# The "smart" atheists



## Megan Mozart (Nov 3, 2009)

Who are some atheists that are around now and have been in the past that present the "best" arguments that there isn't a God? We know that even their best arguments aren't good ones, but I'm interested to know who these people are so I can read their books and find out why they think what they think, and also see how Christians respond to it so I can learn how to respond to it. 

Please... not the New Atheists. Ugh they make me sick and they don't even know how to think.


----------



## Megan Mozart (Nov 3, 2009)

I agree with you but I'm trying to find out if there are atheists that actually think deeply about these things. Are there no atheists that do this or are they all like Richard Dawkins and Christopher Hitchens?


----------



## charliejunfan (Nov 3, 2009)

My cousin Christi is a pretty smart atheist, she thinks of interesting arguments which don't last long but they are good for a time lol


----------



## MMasztal (Nov 3, 2009)

I have to agree with Joshua. I've not heard any cogent arguement from the likes of Dawkins, Hitchens or Harris that aren't anything more than the meanderings of a flawed worldview. 

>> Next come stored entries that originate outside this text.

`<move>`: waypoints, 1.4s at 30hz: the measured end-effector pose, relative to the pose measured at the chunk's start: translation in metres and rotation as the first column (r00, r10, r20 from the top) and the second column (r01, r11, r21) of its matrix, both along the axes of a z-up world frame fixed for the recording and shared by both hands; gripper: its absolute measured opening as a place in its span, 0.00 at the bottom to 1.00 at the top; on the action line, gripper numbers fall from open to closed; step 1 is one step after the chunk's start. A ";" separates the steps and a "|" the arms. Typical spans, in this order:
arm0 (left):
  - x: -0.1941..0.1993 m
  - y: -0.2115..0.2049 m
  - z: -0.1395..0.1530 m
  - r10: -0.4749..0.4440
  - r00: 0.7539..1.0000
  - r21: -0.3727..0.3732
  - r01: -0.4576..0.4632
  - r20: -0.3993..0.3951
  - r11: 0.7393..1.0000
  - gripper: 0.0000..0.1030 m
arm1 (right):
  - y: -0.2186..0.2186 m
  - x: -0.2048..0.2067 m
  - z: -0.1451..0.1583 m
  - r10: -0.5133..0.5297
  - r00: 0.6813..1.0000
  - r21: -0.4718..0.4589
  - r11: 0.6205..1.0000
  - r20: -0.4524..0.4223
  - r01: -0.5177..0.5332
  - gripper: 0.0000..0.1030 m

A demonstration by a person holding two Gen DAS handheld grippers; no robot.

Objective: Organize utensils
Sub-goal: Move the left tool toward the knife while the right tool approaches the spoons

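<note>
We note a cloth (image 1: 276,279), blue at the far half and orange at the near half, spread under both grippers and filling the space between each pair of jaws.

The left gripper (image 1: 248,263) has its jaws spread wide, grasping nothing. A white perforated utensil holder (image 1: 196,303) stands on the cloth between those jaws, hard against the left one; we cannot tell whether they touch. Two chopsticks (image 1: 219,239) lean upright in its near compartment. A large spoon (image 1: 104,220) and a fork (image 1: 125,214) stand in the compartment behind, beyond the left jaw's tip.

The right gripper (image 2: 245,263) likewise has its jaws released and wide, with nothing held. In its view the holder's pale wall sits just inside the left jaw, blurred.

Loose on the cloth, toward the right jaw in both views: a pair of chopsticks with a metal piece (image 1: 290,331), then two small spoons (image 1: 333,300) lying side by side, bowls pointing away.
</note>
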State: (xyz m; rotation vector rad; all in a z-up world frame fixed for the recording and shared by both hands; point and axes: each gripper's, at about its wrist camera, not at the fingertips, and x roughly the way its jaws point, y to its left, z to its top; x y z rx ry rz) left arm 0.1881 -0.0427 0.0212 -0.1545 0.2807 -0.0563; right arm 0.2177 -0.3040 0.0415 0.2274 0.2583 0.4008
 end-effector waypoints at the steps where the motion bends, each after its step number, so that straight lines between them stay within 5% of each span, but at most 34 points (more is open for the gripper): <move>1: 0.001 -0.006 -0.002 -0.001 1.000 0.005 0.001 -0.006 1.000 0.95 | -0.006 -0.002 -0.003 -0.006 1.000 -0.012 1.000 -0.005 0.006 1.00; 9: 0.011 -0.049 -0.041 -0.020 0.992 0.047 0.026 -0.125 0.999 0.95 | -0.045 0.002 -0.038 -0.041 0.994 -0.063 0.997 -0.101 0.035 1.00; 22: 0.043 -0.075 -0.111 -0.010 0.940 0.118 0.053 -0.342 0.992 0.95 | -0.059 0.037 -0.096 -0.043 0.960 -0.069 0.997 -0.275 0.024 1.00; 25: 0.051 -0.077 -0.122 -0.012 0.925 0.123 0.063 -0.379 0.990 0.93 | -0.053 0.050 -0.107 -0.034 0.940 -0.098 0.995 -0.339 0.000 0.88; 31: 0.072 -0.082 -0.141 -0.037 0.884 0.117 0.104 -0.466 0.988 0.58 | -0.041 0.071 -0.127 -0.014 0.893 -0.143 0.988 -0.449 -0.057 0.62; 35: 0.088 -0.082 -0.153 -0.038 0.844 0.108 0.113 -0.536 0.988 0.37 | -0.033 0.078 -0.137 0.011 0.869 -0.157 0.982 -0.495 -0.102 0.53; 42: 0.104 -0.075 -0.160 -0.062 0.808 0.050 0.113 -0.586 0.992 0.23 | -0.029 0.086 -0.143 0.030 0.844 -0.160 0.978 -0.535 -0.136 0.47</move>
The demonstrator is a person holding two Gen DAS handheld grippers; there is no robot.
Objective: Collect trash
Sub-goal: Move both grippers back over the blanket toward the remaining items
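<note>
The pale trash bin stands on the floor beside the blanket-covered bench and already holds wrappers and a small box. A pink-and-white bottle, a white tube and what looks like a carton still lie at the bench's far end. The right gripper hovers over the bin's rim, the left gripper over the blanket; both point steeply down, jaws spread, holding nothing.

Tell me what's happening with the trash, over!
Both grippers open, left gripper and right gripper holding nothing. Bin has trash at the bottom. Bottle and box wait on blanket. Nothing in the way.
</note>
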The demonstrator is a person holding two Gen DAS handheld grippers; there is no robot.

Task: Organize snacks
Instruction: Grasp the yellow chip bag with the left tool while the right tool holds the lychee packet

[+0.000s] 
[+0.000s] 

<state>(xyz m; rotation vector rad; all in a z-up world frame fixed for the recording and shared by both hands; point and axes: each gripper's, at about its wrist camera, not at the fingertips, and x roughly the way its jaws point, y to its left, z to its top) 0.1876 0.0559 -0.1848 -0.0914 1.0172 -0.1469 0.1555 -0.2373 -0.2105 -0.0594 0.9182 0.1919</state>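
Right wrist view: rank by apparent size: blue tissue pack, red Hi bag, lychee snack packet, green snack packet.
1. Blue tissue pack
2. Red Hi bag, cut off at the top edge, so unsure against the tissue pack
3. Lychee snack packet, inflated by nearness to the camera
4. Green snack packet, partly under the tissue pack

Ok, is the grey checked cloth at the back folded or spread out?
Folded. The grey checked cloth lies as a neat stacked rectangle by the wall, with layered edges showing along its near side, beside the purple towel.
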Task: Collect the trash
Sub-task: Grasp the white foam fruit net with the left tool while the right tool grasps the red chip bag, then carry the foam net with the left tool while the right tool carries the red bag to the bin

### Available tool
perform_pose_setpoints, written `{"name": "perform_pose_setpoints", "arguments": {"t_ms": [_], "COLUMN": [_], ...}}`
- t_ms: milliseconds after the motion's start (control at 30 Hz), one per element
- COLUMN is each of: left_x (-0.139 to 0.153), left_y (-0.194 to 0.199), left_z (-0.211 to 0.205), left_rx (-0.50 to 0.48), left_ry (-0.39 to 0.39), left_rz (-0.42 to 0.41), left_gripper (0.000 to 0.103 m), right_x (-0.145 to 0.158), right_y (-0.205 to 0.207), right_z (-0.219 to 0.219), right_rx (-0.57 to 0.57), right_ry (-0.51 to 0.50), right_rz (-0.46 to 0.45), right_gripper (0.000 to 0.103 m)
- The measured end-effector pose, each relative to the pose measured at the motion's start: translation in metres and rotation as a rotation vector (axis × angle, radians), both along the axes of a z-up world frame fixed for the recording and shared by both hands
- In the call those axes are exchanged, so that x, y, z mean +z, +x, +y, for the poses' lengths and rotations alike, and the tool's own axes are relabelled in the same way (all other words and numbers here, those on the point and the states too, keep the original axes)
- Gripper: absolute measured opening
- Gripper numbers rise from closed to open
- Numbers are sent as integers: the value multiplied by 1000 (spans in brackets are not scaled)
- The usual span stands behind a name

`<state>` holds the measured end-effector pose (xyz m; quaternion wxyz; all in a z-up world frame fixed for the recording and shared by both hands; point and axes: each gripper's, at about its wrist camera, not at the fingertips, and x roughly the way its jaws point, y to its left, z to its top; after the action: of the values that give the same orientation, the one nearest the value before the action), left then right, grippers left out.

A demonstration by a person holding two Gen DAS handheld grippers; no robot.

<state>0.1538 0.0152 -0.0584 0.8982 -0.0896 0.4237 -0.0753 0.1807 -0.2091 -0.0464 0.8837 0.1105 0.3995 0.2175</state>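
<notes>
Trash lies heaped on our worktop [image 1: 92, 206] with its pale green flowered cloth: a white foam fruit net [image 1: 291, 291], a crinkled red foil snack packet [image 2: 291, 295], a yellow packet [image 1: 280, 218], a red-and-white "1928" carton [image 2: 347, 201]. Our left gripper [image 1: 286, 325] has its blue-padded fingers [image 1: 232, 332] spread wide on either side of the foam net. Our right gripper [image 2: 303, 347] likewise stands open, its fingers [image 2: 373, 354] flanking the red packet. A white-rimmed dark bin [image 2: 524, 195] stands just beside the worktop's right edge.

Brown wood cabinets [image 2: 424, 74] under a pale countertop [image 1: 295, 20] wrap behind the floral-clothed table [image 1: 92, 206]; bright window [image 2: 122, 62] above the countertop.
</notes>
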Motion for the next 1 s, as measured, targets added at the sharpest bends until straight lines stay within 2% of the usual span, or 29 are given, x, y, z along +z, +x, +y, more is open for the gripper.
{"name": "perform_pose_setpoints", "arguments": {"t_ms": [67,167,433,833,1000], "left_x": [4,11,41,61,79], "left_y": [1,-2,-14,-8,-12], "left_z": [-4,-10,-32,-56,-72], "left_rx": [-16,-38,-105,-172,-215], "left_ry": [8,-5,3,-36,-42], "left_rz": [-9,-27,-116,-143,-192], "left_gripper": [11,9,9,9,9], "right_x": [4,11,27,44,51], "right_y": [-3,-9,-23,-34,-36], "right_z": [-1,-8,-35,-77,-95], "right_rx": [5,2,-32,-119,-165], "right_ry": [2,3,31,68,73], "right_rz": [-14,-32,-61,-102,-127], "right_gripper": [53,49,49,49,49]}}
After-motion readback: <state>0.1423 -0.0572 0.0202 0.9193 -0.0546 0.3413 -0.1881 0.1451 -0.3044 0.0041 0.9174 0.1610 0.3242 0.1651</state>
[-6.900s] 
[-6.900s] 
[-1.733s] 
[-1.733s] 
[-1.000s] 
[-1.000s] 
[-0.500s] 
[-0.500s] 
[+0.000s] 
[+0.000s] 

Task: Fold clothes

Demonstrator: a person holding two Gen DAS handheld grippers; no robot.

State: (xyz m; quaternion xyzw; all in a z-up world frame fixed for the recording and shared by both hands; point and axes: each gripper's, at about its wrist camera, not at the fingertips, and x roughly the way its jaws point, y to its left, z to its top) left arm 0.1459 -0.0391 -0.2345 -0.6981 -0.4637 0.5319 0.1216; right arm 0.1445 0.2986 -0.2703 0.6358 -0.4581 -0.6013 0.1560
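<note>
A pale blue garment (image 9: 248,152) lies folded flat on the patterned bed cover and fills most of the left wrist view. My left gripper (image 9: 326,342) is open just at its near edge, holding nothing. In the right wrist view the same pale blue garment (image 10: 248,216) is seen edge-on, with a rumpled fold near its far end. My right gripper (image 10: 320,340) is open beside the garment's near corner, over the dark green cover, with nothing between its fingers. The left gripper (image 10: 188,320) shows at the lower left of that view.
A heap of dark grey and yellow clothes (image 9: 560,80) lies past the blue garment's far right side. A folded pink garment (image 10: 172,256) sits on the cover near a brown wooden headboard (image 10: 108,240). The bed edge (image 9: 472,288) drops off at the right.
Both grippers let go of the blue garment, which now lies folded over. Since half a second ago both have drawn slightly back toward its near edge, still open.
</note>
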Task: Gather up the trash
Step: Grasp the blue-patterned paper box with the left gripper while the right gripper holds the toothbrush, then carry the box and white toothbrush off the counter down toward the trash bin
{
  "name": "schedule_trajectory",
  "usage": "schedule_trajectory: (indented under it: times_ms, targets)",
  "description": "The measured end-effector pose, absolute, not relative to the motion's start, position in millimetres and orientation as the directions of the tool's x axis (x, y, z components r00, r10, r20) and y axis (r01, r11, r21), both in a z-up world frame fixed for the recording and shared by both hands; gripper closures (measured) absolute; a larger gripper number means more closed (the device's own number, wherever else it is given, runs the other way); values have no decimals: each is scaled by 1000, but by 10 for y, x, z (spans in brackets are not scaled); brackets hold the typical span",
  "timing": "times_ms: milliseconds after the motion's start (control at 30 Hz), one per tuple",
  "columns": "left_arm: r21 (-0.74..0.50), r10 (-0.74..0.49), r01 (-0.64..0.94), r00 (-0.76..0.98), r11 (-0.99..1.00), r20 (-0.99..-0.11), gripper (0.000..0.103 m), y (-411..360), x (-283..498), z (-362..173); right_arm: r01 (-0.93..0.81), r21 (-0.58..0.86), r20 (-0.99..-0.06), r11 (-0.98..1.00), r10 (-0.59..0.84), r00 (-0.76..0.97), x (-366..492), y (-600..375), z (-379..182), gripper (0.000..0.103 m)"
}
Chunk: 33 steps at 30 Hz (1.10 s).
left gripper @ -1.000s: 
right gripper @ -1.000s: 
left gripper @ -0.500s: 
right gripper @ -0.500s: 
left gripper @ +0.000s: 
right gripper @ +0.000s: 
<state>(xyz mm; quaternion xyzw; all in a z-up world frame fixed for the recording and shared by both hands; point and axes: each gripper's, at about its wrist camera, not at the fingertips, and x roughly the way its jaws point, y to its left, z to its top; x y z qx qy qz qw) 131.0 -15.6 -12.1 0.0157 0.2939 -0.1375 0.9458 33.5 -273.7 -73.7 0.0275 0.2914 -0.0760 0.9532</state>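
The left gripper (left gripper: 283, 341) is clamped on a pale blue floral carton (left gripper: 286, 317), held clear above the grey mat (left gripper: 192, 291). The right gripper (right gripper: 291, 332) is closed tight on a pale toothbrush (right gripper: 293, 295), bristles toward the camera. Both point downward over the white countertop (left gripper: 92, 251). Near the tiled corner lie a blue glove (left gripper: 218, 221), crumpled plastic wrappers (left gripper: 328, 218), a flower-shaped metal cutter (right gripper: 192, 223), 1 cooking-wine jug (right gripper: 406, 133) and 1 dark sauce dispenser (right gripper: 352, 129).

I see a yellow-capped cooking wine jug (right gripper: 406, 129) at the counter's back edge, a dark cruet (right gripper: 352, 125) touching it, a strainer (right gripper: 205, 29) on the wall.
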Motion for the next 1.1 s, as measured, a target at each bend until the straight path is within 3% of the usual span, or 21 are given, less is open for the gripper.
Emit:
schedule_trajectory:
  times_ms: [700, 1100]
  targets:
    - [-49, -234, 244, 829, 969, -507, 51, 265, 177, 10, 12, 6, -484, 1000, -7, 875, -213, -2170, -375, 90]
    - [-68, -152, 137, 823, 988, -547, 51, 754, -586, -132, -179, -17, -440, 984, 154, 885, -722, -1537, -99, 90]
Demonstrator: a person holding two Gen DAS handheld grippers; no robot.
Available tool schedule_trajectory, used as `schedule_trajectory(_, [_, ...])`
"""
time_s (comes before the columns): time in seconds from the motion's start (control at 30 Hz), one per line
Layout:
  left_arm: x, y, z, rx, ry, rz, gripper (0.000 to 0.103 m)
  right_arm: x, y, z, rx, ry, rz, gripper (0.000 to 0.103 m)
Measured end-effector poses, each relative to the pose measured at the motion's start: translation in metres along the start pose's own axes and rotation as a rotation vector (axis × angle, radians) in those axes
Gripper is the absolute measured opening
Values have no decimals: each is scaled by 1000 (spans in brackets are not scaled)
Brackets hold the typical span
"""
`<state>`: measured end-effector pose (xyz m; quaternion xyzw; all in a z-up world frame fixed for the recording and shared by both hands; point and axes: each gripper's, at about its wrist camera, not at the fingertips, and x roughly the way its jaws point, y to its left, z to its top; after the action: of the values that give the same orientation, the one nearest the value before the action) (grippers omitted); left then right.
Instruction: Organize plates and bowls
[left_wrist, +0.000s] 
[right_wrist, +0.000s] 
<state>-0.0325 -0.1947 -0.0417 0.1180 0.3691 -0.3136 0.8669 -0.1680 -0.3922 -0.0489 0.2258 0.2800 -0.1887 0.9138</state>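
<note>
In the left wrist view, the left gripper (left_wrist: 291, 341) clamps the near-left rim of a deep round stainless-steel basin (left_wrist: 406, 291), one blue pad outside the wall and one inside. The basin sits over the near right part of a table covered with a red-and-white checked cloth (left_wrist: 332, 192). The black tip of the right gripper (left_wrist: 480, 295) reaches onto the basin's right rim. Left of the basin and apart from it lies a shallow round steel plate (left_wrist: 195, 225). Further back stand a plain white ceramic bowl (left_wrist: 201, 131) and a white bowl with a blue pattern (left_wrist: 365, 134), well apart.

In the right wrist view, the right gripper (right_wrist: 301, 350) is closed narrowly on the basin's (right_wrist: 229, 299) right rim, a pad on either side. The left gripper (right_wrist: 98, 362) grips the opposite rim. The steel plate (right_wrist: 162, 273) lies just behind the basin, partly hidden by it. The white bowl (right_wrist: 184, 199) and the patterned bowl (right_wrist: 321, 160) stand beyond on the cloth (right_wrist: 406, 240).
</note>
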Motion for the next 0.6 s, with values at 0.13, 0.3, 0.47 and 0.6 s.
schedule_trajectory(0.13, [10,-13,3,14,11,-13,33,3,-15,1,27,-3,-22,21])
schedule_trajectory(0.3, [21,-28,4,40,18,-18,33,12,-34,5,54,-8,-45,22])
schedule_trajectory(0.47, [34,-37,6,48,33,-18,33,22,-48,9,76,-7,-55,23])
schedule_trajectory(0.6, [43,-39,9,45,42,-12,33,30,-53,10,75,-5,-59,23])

Given that, I will be showing my Apologetics class the new DVD, "Collision", a discussion between Hitchens and Douglas Wilson as well as the debate between Richard Dawkins and Alistar McGrath.


----------



## Megan Mozart (Nov 3, 2009)

MMasztal said:


> I've not heard any cogent arguement from the likes of Dawkins, Hitchens or Harris that aren't anything more than the meanderings of a flawed worldview.



Are there atheists today or in history that do any better a job than these men have?


----------



## Zenas (Nov 3, 2009)

Smart is an improper term.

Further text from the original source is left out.